▶ **Aim of the exercise**
From the entries that follow, copy exactly the lines beginning at the line holding "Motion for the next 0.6" and continuing through the line holding "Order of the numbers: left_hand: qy".

▶ **Exercise data**
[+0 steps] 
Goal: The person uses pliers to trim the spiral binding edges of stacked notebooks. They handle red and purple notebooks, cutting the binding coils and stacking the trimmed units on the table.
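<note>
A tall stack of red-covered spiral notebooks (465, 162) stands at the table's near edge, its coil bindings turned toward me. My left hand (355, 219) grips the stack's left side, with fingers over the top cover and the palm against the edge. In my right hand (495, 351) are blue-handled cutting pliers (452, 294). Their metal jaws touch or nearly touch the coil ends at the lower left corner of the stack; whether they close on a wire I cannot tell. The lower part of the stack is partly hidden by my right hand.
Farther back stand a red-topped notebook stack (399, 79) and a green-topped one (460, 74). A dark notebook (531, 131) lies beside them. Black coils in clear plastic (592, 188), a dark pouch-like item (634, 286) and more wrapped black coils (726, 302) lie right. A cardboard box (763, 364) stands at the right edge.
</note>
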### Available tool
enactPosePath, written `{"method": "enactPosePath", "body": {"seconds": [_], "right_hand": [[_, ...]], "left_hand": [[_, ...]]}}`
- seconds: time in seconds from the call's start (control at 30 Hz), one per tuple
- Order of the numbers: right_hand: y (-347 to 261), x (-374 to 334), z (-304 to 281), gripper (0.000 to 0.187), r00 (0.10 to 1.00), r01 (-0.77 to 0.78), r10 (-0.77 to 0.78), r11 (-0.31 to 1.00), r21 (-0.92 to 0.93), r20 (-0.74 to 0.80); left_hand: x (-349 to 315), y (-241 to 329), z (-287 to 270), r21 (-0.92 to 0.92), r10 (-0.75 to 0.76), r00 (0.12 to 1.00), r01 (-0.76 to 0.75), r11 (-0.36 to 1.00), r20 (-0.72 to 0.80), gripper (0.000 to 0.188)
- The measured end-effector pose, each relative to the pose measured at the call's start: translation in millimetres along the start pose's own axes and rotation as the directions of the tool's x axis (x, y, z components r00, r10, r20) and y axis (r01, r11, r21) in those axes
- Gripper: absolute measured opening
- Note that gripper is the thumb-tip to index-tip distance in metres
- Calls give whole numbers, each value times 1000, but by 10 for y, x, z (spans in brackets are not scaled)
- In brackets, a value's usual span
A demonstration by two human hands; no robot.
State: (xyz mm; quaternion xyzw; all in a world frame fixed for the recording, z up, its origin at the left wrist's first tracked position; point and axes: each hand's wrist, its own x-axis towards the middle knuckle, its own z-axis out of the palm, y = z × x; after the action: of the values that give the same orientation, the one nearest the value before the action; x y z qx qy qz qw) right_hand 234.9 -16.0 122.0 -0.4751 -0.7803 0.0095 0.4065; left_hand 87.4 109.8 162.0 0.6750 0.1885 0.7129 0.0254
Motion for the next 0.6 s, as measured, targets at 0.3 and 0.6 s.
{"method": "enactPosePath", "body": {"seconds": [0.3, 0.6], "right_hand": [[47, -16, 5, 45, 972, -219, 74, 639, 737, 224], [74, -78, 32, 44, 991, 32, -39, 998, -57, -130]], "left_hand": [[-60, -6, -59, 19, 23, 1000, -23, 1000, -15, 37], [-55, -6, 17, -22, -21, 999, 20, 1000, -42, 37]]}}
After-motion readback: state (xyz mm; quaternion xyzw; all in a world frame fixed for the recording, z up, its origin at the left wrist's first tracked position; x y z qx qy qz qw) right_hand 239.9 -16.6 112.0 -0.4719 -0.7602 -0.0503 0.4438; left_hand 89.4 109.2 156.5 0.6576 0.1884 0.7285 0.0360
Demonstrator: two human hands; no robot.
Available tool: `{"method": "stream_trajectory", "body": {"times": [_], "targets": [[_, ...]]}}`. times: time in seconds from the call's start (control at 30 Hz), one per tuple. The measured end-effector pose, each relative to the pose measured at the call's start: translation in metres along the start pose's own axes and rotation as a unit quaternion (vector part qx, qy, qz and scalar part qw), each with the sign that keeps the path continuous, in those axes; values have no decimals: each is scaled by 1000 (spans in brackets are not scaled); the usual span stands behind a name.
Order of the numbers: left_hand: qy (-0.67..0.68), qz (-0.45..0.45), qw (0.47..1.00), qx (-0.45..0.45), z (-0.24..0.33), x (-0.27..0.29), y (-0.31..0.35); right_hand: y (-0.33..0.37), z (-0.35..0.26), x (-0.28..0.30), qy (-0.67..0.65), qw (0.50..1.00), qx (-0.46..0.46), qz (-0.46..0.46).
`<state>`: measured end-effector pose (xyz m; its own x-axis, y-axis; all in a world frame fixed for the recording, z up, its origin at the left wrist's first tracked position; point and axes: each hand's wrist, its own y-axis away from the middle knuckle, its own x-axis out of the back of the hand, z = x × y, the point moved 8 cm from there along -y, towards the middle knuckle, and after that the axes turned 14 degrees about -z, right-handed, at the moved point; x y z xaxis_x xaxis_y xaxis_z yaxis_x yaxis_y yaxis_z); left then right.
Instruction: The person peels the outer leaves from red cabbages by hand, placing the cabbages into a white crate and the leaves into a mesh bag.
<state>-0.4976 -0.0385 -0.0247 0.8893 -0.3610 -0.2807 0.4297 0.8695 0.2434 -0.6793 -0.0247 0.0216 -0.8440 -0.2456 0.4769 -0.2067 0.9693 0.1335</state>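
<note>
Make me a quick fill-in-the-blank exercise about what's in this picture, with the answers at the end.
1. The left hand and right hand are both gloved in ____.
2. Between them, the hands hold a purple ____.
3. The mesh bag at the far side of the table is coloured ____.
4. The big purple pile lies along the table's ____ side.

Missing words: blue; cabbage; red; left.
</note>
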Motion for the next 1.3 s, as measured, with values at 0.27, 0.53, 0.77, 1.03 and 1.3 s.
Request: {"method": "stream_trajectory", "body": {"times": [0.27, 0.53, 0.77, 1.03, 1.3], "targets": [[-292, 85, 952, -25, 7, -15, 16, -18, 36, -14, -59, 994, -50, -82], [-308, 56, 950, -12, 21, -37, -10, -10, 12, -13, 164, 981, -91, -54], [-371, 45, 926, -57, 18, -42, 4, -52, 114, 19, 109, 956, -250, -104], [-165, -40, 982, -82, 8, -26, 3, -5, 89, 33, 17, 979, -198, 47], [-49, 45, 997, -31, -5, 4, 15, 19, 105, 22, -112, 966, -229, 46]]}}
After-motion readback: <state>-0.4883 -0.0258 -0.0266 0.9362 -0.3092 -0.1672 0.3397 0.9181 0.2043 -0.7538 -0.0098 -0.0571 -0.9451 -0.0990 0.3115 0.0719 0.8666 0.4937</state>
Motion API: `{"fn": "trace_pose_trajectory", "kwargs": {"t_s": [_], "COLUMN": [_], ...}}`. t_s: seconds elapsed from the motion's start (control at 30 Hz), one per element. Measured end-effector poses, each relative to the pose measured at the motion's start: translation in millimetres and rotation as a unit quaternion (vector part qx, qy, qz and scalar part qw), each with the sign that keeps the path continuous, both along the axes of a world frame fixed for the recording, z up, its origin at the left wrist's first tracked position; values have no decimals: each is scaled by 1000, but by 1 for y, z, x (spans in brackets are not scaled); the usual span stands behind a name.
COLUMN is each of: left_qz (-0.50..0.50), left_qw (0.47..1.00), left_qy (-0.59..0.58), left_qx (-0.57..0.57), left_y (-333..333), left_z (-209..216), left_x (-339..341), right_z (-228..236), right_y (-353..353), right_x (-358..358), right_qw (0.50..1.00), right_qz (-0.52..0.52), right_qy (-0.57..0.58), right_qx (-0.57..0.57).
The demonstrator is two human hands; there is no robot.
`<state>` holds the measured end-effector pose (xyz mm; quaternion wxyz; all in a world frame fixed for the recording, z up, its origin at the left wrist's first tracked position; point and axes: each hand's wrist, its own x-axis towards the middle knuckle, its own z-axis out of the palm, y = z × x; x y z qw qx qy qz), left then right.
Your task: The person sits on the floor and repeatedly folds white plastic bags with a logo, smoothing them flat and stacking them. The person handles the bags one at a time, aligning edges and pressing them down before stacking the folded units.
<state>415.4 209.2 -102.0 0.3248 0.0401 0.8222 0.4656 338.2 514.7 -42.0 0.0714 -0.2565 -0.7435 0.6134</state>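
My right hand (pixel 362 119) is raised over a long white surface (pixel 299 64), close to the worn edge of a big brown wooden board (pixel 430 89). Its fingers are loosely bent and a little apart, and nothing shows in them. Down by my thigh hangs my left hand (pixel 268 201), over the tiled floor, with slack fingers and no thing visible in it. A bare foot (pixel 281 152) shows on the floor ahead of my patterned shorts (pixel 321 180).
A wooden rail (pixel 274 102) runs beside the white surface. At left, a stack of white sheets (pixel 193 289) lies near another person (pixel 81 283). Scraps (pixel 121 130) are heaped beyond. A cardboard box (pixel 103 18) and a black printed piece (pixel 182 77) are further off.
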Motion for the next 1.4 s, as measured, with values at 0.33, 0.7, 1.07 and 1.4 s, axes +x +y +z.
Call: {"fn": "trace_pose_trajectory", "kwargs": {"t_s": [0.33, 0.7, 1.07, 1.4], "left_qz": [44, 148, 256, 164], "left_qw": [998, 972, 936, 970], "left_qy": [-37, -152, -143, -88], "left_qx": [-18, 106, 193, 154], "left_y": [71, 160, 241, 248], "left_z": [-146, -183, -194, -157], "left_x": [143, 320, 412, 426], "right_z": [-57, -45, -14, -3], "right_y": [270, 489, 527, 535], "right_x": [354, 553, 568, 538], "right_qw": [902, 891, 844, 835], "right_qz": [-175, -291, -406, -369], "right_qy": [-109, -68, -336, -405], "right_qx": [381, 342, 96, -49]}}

▶ **Task output**
Motion for the next 0.6 s, as measured, targets at 0.3 and 0.6 s.
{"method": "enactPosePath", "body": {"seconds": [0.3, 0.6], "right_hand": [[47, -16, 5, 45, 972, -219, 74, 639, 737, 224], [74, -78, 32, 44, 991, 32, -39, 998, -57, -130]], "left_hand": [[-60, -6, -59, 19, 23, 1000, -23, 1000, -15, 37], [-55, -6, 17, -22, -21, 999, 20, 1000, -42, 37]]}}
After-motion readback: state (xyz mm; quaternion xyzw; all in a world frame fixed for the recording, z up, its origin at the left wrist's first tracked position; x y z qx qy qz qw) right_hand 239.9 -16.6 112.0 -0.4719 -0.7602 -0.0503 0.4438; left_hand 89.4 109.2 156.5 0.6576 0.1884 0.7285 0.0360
Demonstrator: two human hands; no robot.
Available tool: `{"method": "stream_trajectory", "body": {"times": [_], "targets": [[_, ...]]}}`. times: time in seconds from the call's start (control at 30 Hz), one per tuple. The measured end-effector pose, each relative to the pose measured at the call's start: translation in metres along the start pose's own axes and rotation as a unit quaternion (vector part qx, qy, qz and scalar part qw), each with the sign that keeps the path continuous, in those axes; values have no decimals: each is scaled by 1000 (spans in brackets are not scaled); the usual span stands behind a name.
Order of the numbers: left_hand: qy (-0.67..0.68), qz (-0.45..0.45), qw (0.47..1.00), qx (-0.45..0.45), z (-0.24..0.33), x (-0.27..0.29), y (-0.31..0.35); right_hand: y (-0.33..0.37), z (-0.35..0.26), x (-0.28..0.30), qy (-0.67..0.65), qw (0.50..1.00), qx (-0.46..0.46), qz (-0.46..0.46).

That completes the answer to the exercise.